Tuesday, 23 January 2024

An Bille um an Naoú Leasú is Tríocha ar an mBunreacht (An Teaghlach), 2023: Céim an Choiste agus na Céimeanna a bheidh Fágtha - Thirty-ninth Amendment of the Constitution (The Family) Bill 2023: Committee and Remaining Stages

 

10:30 am

Photo of Rónán MullenRónán Mullen (Independent) | Oireachtas source

I accept that and I will not linger on the point except to say that the principles of the McKenna judgment were clear - the Government may not spend public money promoting one side or the other of a referendum. It follows from that in spirit, if not in law, that those receiving public money should be very careful about getting involved in a referendum and must certainly be asked the question each time they show up as to whether their bias has an aspect of self-interest because the Government and many NGOs show little appreciation for the value of marriage.

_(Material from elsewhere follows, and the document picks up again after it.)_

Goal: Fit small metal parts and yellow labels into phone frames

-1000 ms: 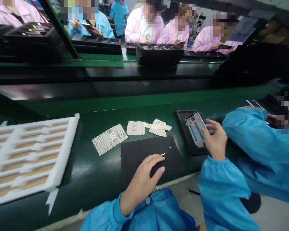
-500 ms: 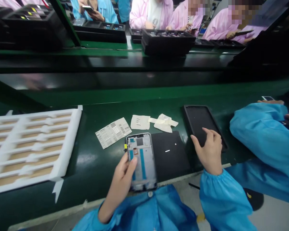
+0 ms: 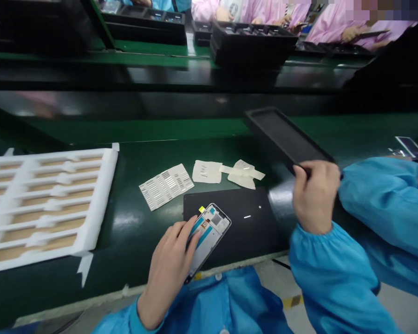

Marriage is a social good. It has a causal impact on outcomes for adults and children with regard to completing college, earnings in life, social and emotional adjustment, employment prospects and future marriage and mental health prospects. As I said yesterday, the two-parent married home has no competition when it comes to delivering the goods for families. There is a mysterious dearth of studies in this country but the Americans are not slow in evaluating what is good. I make this point because a question has to be asked before we proceed further in this debate. Are we allowed to say what is objectively true and evidence-based or are we to be faulted for finding apparent distinctions in the evidence between what works better or what does not work as well simply because that does not endorse every single person's individual choice, which is always to be respected by me, the State, the courts and everyone else? Are we allowed to point to what the evidence shows? There has been no research on or promotion of marriage in this country. We wonder aloud why we have high crime in disadvantaged communities where there uncontrolled groups of young people controlling the streets in places, yet we do nothing to harness the value of marriage as a factor while supporting all sorts of other situations where people do great work in giving extra support to those who go it alone in parenting. Can we not look at what the evidence supports to see if there is an argument for honouring marriage? Why else would the Minister want to leave in the Constitution that the State guards the institution of marriage and will protect it from attack? There is an unwillingness to acknowledge what marriage does, there is lip service to continuing to respect it and there is a stripping away of any proposed theoretically and socially ideal link for marriage with the establishments of family in our society in general, with due regard and support for the widest range of situations.

A person in the least affluent social grouping in Ireland is only half as likely to be married as someone in the most affluent group and is three times more likely to have suffered a broken marriage. Does that mean that marriage is just some kind of bourgeois middle-class institution or is it something we should wonder about as to whether marriage has something to contribute to our society?